Here are a few pieces of career guidance for those interested in pursuing a career in data engineering:

  • Focus on learning the skills listed in the roadmap: To become a successful data engineer, it’s important to have a strong foundation in SQL, a programming language, big data processing frameworks, data storage technologies, data streaming technologies, data visualization tools, and cloud computing platforms.

  • Gain practical experience: In addition to learning the necessary skills, it’s important to get hands-on experience working with data. This could involve completing online courses or projects, internships, or working on personal projects.

  • Network and build a portfolio: Networking with other professionals in the field and building a portfolio of projects you’ve worked on can be incredibly helpful in getting a job as a data engineer. Attend meetups and conferences, and consider joining online communities or forums to connect with others in the industry.
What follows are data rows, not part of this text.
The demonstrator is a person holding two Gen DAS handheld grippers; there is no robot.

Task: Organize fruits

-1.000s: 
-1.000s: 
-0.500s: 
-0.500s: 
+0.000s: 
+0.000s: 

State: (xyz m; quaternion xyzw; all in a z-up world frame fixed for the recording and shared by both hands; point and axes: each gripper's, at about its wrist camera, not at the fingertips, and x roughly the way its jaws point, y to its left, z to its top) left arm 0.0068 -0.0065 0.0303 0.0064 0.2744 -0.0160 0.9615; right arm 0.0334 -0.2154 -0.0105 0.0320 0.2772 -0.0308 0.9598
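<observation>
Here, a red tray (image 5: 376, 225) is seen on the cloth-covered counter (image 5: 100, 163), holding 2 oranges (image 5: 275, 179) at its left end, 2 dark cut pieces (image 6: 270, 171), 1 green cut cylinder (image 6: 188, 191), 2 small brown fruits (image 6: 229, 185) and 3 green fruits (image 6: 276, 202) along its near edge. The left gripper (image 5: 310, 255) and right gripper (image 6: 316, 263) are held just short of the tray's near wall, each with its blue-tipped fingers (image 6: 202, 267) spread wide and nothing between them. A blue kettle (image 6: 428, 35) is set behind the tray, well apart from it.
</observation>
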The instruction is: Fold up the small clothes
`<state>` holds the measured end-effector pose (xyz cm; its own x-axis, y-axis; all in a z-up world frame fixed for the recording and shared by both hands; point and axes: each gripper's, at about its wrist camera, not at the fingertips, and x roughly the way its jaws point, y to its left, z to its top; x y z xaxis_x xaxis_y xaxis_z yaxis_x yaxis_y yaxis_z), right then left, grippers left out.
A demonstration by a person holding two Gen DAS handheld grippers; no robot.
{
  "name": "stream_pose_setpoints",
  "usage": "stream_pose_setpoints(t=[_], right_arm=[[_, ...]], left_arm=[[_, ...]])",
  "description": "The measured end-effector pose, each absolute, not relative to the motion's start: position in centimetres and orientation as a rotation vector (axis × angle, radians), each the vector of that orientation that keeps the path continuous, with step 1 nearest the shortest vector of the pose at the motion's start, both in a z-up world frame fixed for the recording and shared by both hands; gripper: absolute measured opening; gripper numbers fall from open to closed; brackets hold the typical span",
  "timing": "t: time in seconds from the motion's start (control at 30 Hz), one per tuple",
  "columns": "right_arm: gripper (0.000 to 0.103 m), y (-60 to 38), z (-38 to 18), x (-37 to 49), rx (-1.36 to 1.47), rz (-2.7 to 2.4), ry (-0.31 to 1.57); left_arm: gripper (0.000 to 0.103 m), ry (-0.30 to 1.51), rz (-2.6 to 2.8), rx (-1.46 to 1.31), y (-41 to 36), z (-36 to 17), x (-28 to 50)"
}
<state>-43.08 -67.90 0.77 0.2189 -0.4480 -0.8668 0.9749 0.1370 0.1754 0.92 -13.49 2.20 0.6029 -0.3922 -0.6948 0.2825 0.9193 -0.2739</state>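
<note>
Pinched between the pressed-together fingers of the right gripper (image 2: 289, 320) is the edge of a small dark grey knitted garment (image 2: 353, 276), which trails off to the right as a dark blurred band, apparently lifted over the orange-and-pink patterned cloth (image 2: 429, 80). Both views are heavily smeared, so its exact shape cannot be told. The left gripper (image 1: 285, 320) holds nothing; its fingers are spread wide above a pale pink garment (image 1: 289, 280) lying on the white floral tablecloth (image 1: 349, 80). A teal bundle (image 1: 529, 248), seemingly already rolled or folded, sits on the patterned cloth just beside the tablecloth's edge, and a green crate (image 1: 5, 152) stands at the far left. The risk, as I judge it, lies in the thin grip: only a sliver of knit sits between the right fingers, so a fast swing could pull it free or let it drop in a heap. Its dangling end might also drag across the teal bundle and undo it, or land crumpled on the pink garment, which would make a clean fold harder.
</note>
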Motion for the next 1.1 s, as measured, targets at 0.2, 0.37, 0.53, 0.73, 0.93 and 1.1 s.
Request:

  • Consider obtaining a certification: Obtaining a certification, such as a Cloudera Certified Developer for Apache Hadoop (CCDH) or AWS Certified Big Data - Specialty, can demonstrate to potential employers that you have a strong foundation in data engineering and are serious about your career.

  • Stay up-to-date with the latest technologies: The field of data engineering is constantly evolving, so it’s important to stay up-to-date with the latest technologies and best practices. Consider subscribing to industry newsletters and blogs, and consider earning continuing education credits to ensure that your skills remain current.